> **DIRECTIONS**: Copy each line that includes the string "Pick" from the material into your answer.

> **MATERIAL FOR THE TASK**:
^^^^

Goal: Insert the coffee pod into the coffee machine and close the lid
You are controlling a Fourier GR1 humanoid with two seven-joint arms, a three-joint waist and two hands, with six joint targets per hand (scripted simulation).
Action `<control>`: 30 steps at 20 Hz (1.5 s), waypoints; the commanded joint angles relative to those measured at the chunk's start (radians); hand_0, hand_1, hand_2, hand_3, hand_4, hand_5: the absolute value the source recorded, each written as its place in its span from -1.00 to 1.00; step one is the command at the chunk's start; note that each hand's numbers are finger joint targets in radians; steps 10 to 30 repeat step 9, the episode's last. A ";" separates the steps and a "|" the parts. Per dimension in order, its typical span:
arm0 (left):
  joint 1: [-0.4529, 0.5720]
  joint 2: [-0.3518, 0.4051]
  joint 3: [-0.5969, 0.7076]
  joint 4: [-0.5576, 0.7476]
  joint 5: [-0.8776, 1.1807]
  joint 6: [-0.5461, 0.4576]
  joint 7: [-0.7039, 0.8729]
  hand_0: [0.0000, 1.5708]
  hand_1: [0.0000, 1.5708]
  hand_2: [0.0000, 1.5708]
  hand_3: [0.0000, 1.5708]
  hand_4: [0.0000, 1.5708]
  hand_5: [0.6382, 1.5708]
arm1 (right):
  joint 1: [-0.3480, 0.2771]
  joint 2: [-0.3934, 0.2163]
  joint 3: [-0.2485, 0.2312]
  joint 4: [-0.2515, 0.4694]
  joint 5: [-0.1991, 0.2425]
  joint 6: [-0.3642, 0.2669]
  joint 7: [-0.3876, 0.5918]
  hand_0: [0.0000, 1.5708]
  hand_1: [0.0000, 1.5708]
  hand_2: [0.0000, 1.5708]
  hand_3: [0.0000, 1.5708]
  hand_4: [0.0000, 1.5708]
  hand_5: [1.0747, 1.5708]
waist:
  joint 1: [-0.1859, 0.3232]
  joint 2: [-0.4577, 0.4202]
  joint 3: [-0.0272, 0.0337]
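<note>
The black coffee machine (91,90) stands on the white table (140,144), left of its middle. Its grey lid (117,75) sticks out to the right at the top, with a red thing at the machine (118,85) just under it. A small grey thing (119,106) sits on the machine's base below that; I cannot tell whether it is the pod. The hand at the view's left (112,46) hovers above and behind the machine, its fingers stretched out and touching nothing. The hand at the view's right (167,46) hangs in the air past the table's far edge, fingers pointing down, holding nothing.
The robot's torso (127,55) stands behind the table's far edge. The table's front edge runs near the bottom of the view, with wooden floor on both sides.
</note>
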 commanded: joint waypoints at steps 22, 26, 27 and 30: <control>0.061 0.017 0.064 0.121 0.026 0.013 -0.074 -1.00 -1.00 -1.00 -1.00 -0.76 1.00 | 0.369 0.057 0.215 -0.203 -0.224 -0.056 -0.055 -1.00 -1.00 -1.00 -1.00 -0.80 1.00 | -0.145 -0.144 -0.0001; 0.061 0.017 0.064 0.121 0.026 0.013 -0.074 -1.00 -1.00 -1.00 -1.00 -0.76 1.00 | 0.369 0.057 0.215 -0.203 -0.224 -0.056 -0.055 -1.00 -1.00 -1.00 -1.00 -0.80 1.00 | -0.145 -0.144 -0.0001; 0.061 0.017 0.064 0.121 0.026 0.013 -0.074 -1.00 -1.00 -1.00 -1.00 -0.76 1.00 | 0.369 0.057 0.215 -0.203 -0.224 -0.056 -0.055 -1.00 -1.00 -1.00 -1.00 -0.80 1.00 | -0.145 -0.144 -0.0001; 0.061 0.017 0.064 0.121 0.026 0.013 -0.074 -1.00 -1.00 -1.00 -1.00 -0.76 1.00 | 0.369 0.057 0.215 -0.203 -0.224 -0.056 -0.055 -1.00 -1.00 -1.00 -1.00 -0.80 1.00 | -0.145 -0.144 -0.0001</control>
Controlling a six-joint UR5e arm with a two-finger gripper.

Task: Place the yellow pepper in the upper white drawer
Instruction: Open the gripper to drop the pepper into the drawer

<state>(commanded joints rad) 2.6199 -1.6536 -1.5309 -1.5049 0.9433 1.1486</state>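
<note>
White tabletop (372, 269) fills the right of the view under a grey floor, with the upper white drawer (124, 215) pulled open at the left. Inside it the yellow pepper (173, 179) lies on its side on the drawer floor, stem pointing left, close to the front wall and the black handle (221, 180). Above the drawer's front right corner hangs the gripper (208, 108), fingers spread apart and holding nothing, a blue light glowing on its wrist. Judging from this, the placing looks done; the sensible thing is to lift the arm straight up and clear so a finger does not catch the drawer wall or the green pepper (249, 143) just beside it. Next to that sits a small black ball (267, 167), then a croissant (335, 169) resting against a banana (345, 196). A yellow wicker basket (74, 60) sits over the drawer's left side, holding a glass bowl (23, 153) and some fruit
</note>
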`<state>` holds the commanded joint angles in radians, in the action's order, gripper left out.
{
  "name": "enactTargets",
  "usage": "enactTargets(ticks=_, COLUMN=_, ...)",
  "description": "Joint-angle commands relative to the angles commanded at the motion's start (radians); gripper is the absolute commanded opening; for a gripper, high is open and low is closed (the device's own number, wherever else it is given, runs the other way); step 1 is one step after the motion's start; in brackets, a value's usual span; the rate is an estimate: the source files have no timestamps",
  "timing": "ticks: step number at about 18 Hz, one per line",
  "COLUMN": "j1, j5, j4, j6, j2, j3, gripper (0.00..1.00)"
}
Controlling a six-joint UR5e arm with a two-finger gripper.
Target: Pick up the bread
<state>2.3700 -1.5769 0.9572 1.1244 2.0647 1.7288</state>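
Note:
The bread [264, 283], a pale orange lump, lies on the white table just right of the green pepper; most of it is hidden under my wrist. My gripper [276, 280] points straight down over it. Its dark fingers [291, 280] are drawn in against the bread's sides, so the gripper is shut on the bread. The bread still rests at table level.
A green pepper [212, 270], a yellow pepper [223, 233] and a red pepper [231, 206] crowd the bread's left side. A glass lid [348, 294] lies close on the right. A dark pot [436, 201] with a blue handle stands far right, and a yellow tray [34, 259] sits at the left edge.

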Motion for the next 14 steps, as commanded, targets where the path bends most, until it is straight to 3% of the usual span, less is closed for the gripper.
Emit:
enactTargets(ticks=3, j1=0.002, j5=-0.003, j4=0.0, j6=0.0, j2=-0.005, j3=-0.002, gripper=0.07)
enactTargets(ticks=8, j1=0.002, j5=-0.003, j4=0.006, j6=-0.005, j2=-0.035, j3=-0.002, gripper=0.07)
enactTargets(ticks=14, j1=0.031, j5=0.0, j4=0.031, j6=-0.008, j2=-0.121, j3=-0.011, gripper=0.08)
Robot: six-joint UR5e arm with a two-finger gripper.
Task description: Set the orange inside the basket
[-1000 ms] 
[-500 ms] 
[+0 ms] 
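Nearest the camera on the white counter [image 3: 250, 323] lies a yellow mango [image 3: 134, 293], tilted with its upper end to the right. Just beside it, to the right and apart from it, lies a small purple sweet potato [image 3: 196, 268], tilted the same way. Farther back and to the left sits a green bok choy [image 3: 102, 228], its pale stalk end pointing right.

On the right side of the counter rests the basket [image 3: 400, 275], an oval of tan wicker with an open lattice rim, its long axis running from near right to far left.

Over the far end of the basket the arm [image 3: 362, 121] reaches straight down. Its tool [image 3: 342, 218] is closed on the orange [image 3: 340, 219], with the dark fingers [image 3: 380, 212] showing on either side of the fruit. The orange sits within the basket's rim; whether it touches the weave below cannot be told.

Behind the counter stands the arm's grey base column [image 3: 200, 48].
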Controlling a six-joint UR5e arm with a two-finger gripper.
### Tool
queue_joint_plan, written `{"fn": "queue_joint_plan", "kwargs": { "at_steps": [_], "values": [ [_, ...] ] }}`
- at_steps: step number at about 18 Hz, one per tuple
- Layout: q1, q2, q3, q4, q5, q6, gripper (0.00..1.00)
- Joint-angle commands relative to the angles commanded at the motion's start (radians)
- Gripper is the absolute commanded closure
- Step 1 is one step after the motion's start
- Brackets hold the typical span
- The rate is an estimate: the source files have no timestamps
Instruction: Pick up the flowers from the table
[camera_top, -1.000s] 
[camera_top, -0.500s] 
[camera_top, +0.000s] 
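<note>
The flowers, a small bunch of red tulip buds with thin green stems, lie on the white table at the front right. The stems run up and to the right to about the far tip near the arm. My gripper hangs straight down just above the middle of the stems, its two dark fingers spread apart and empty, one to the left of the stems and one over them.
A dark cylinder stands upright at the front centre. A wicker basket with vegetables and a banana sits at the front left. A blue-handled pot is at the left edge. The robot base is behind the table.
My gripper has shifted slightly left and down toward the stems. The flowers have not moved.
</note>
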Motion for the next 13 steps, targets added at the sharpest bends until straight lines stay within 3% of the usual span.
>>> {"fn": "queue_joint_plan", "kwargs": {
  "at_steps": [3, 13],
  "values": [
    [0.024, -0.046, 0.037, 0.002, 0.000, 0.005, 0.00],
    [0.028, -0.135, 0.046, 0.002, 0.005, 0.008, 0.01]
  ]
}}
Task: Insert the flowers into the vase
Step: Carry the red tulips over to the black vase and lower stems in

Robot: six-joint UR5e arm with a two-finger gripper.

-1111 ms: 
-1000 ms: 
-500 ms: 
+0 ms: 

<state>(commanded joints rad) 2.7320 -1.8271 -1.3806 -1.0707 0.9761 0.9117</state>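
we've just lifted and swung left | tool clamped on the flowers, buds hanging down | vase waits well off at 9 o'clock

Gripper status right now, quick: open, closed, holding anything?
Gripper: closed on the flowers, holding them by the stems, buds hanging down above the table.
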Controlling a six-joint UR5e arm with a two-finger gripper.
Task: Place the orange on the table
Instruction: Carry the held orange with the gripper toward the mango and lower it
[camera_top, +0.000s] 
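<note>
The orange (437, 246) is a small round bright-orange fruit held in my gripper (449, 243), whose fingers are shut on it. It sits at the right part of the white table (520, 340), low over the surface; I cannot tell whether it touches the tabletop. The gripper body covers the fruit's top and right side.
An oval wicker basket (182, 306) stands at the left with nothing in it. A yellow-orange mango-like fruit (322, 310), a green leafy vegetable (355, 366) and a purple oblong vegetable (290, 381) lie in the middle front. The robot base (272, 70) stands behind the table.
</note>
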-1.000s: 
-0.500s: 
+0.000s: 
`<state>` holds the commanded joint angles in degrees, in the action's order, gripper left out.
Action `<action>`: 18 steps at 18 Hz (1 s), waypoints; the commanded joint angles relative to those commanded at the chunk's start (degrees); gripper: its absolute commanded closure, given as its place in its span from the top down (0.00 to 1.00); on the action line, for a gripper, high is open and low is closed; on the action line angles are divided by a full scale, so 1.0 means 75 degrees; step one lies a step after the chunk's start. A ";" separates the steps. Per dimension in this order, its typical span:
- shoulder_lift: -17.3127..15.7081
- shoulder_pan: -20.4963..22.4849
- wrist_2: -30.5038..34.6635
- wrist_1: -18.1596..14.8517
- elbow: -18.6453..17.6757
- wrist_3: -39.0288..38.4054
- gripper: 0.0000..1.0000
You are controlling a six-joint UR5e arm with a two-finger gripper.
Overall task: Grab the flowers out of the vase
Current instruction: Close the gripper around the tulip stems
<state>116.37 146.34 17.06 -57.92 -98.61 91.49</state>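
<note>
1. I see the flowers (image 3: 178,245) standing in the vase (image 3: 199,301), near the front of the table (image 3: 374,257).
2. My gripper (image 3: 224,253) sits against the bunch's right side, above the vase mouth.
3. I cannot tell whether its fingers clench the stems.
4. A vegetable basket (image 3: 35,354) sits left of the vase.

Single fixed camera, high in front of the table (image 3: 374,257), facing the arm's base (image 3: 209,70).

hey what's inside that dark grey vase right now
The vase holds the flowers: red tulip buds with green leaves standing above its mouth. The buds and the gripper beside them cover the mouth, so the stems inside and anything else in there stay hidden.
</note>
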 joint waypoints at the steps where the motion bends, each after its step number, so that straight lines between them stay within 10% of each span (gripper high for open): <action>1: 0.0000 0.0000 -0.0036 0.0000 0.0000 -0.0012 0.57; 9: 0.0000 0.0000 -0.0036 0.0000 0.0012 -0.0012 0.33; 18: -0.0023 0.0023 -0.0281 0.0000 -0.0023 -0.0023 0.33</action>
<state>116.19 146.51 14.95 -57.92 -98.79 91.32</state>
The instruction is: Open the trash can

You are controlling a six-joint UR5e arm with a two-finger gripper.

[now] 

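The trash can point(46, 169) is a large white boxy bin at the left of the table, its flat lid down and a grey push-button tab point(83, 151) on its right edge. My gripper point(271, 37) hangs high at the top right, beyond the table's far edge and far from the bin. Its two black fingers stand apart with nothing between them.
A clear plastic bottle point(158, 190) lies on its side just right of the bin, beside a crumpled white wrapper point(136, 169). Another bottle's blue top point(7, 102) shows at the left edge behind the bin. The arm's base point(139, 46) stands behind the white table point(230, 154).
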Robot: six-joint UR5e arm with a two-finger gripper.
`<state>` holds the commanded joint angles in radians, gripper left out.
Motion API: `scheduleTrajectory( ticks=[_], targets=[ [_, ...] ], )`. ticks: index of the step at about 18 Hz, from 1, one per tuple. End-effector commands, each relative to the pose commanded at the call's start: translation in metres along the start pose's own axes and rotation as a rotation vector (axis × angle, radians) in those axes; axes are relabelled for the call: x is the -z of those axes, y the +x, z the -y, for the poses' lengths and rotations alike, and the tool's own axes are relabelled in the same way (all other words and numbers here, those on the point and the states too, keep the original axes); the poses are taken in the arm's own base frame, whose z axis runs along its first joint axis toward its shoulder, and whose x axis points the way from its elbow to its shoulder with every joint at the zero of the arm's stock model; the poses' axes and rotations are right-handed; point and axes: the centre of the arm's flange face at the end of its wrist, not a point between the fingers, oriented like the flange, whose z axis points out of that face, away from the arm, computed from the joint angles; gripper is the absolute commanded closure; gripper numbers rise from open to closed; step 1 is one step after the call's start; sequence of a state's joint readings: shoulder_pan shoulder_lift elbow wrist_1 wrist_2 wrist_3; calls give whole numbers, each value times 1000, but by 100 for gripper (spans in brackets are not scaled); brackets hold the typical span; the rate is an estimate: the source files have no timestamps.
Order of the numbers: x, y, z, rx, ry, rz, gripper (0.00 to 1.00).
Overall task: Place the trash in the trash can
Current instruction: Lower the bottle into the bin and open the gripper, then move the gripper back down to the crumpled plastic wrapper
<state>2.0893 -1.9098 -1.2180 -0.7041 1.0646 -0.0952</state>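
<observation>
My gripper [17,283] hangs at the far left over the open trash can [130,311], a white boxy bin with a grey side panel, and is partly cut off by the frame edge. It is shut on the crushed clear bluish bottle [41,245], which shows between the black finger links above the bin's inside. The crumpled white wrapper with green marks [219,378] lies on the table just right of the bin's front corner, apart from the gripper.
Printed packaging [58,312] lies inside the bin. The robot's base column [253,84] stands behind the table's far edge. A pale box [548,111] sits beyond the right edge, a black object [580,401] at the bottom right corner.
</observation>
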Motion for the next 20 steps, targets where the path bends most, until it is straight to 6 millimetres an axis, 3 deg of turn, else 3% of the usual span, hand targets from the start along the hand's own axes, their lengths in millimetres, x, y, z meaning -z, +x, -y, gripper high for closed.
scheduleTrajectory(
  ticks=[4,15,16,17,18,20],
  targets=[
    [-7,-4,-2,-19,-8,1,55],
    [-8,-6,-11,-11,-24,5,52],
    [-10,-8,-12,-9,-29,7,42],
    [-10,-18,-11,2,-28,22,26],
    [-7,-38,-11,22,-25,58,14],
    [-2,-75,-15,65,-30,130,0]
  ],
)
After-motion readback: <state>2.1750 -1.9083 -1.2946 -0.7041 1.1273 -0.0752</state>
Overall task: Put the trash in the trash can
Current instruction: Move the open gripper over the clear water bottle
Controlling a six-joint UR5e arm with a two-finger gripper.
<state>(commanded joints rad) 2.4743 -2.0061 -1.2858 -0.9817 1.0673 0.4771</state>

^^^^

> **SOLUTION FOR THIS TASK**:
Target: Pick up the bread
Instruction: Pick up the flowers from the table

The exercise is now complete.